> What you have to do
Look for the line that has "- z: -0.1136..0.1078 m" in the material below; please repeat it and every line after it, exactly, up to and including the line that has "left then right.", and nothing else.

> Material provided
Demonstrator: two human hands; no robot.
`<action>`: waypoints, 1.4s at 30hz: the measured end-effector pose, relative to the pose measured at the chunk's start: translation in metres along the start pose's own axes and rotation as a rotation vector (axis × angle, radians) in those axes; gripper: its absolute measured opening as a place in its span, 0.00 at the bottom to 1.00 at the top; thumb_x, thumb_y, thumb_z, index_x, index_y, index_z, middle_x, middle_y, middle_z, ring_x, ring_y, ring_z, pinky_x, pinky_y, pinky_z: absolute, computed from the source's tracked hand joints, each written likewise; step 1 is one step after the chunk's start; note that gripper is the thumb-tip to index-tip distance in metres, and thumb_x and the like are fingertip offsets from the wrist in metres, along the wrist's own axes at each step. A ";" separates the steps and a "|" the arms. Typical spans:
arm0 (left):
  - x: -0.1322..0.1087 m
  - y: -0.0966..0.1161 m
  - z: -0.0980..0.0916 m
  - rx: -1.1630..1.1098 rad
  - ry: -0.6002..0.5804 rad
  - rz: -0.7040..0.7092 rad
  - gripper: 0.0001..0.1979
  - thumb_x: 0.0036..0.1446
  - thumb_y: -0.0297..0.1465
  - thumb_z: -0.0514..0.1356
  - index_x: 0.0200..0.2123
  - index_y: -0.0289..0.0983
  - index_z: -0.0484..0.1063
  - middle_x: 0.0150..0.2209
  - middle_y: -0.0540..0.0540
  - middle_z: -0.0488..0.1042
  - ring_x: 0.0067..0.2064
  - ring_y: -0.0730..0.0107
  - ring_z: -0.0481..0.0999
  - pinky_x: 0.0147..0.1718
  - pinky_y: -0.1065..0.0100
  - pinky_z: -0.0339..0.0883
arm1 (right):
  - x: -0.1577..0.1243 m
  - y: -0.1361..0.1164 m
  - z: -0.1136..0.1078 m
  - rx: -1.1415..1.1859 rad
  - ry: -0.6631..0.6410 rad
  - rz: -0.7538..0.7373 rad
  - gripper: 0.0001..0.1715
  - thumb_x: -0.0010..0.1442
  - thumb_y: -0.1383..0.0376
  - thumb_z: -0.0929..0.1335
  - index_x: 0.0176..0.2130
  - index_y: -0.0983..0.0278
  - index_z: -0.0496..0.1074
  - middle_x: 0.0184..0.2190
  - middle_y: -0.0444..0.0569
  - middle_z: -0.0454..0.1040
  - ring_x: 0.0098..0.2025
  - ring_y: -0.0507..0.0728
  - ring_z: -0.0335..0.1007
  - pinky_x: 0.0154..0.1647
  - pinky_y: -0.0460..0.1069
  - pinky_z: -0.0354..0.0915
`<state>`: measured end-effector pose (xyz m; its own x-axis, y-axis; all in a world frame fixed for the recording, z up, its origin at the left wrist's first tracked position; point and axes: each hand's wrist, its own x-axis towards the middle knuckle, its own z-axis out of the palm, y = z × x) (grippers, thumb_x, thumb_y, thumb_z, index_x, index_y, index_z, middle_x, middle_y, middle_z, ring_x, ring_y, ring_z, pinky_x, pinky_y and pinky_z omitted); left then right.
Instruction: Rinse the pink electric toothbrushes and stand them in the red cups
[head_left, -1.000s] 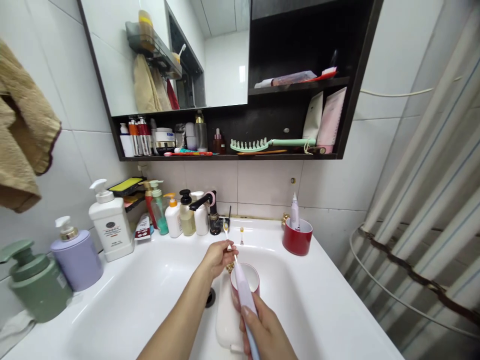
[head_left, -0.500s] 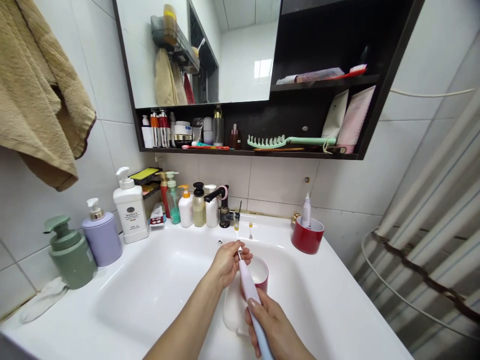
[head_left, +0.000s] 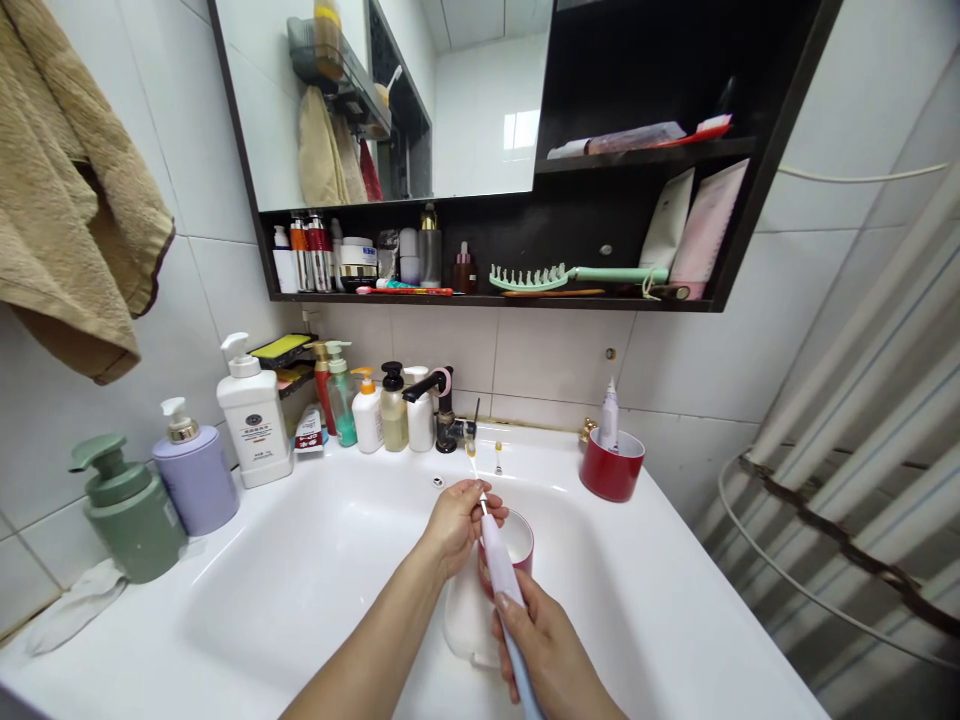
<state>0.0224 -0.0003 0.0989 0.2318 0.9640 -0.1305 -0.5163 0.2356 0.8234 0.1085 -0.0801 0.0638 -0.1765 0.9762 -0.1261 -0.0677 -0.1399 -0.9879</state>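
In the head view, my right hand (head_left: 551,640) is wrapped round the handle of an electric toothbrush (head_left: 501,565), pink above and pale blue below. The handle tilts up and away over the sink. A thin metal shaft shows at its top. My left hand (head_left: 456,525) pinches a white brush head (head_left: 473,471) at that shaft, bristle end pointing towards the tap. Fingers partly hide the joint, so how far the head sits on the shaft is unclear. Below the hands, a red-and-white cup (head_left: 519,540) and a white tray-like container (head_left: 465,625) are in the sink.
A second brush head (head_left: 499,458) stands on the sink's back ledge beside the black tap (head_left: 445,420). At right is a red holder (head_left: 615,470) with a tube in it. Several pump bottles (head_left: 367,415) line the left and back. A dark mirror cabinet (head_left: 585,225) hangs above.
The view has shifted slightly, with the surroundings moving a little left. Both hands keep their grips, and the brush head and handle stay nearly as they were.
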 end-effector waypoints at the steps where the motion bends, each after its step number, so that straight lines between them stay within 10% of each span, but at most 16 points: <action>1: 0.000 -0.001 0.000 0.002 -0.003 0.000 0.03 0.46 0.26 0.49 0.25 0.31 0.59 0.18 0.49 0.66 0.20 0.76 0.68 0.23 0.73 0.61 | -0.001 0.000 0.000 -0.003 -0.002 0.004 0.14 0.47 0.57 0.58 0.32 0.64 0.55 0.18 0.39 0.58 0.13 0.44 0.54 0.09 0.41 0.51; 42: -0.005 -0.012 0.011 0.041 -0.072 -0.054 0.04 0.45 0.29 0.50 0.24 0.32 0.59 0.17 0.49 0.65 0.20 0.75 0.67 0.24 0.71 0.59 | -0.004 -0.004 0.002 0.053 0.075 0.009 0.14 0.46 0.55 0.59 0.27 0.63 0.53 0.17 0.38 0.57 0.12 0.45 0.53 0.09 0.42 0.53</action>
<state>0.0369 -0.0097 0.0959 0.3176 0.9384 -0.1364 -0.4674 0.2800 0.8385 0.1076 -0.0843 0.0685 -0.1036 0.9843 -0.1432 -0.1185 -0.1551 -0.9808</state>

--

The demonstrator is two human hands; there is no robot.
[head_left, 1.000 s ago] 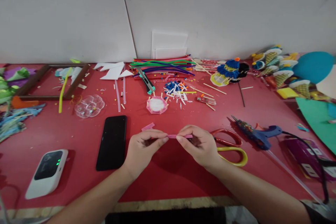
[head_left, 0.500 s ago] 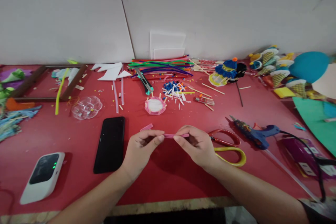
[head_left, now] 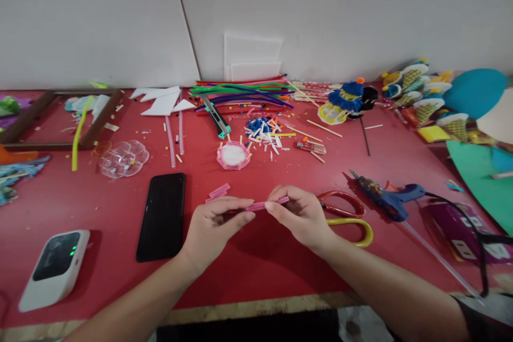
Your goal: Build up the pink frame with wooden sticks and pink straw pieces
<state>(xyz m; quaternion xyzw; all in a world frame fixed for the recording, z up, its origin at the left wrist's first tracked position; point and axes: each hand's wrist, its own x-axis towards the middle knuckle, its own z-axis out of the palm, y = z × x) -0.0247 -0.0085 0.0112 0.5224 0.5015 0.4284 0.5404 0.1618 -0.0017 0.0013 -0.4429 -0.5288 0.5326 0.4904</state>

> Solved problem
  - z: -0.1136..0.1078 m
  - rx: -1.1415..1.1859 rad
  - ry: -0.6631..0.6410 rad
  - rz: -0.7538..0.7373 rad
  - gripper: 0.0001..0.1715
  - thumb_x: -0.0010..0.1442
  - thumb_y: -0.1383..0.0376
  - thumb_z: -0.0929..0.1335
  - index_x: 0.0176..0.2130
  - index_y: -0.0983..0.0278
  - index_z: -0.0496..0.1074
  - middle_x: 0.0184..0.2190
  - middle_y: -0.0444..0.0569
  - middle_z: -0.0454..0.1040
  - ring_x: 0.0098..0.2025
  - ring_y: -0.0507..0.0728
  - ring_z: -0.0335..0.1007
  - pinky_x: 0.0154..0.1647
  - pinky_y: -0.0460..0.1069
  - pinky_z: -0.0354..0.0915
`<state>`: measured end-effector pose (xyz m; its own x-axis, y-axis; all in a world frame fixed for the recording, z up, its origin at the left wrist's first tracked position; point and axes: each hand's wrist, its own x-axis towards the middle knuckle, its own z-axis out of the palm, y = z × x) (grippers, thumb_x, thumb_y, thumb_z, index_x, index_y, index_z, middle_x, middle_y, middle_z, ring_x, ring_y, ring_z, pinky_x, pinky_y and pinky_z omitted); left then right.

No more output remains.